EXERCISE DIRECTIONS: Could you work out how many lines in the material below hold the word "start"? Give only the number in reply.

SUPPLIED DATA:
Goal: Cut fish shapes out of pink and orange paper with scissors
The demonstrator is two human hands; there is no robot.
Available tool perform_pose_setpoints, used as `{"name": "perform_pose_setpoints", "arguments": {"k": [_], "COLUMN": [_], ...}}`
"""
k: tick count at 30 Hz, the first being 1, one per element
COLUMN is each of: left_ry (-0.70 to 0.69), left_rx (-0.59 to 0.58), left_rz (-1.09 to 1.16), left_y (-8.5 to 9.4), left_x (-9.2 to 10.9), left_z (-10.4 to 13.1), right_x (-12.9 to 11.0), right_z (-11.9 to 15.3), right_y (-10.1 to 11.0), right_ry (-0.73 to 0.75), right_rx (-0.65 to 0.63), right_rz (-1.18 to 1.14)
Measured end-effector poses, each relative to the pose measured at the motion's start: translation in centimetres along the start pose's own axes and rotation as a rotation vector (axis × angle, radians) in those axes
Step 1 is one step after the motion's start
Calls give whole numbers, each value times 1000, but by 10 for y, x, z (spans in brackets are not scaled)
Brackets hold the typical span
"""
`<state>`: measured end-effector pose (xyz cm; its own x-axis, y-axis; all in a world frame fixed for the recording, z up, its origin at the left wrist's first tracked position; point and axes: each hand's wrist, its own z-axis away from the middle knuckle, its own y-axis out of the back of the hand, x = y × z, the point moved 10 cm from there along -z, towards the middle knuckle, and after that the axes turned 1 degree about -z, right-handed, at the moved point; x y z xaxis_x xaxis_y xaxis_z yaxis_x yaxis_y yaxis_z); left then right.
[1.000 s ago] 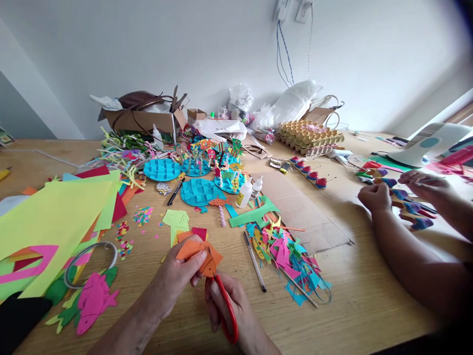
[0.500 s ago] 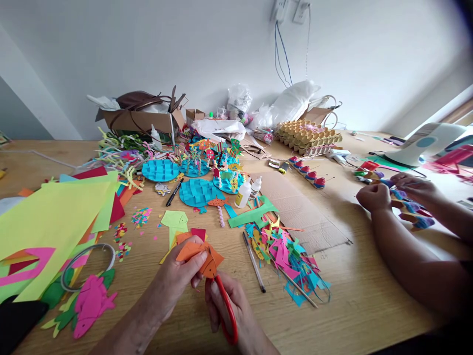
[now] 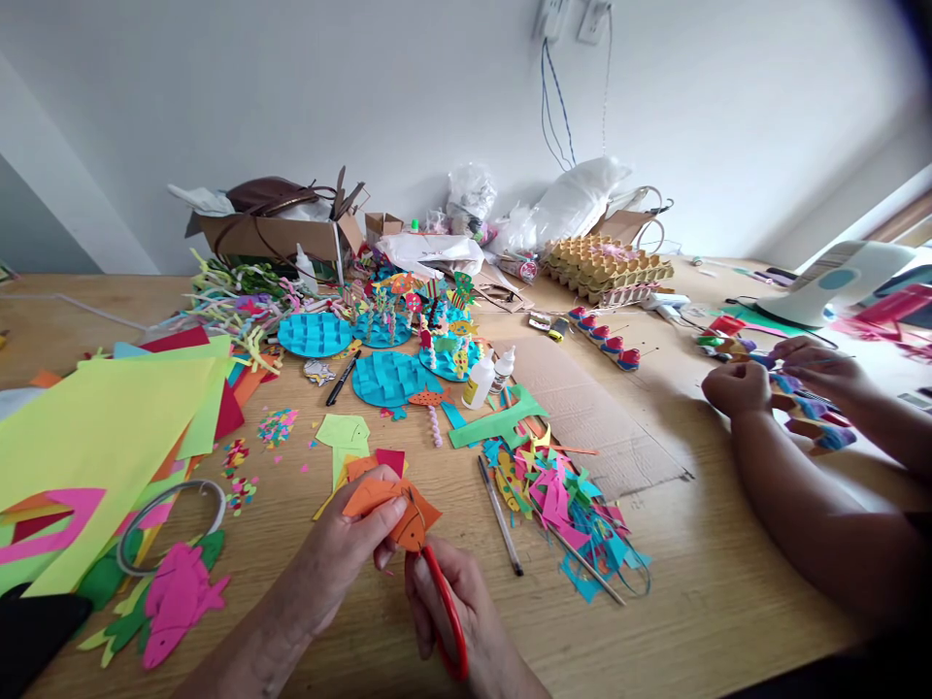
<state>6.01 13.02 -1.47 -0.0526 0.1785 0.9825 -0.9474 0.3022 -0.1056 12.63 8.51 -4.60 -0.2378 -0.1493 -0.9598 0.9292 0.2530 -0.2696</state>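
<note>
Between the thumb and fingers of my left hand [image 3: 362,524] is a piece of orange paper [image 3: 412,524] with a fish drawn on it in dark lines. My right hand [image 3: 458,592] is closed round red-handled scissors [image 3: 449,616]. Their blades meet the paper's lower edge, near the drawn fish head, and are mostly hidden. Just beyond my left hand lies a yellow-green paper piece [image 3: 344,434] with a fish outline. At the lower left, pink fish cut-outs [image 3: 179,602] rest over green ones.
Paper scraps [image 3: 560,495] and a pen [image 3: 500,515] lie right of my hands. Coloured sheets [image 3: 109,427] and a tape roll [image 3: 142,515] are at left. Glue bottles [image 3: 479,382] stand by blue discs [image 3: 393,379]. A co-worker's hands [image 3: 743,388] handle a painted egg-carton strip at right.
The orange paper has turned very slightly between my hands, and the view has shifted a little. Both hands keep their hold.
</note>
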Motion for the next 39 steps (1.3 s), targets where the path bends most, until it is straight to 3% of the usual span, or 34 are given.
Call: {"name": "perform_pose_setpoints", "arguments": {"k": [13,26,39], "left_ry": [-33,29,113], "left_rx": [33,77,-38], "left_rz": [-37,-67,-62], "left_y": [9,18,20], "left_x": [-4,-7,-11], "left_z": [0,-2,-2], "right_x": [7,2,18], "right_z": [2,0,6], "right_y": [0,0,5], "right_ry": [-13,-32,6], "right_rx": [-32,-4,-56], "right_rz": [39,161,267]}}
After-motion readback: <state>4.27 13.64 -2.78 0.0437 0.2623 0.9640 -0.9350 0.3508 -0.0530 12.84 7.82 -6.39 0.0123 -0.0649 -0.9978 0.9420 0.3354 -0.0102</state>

ANSWER TO THE PROBLEM: 2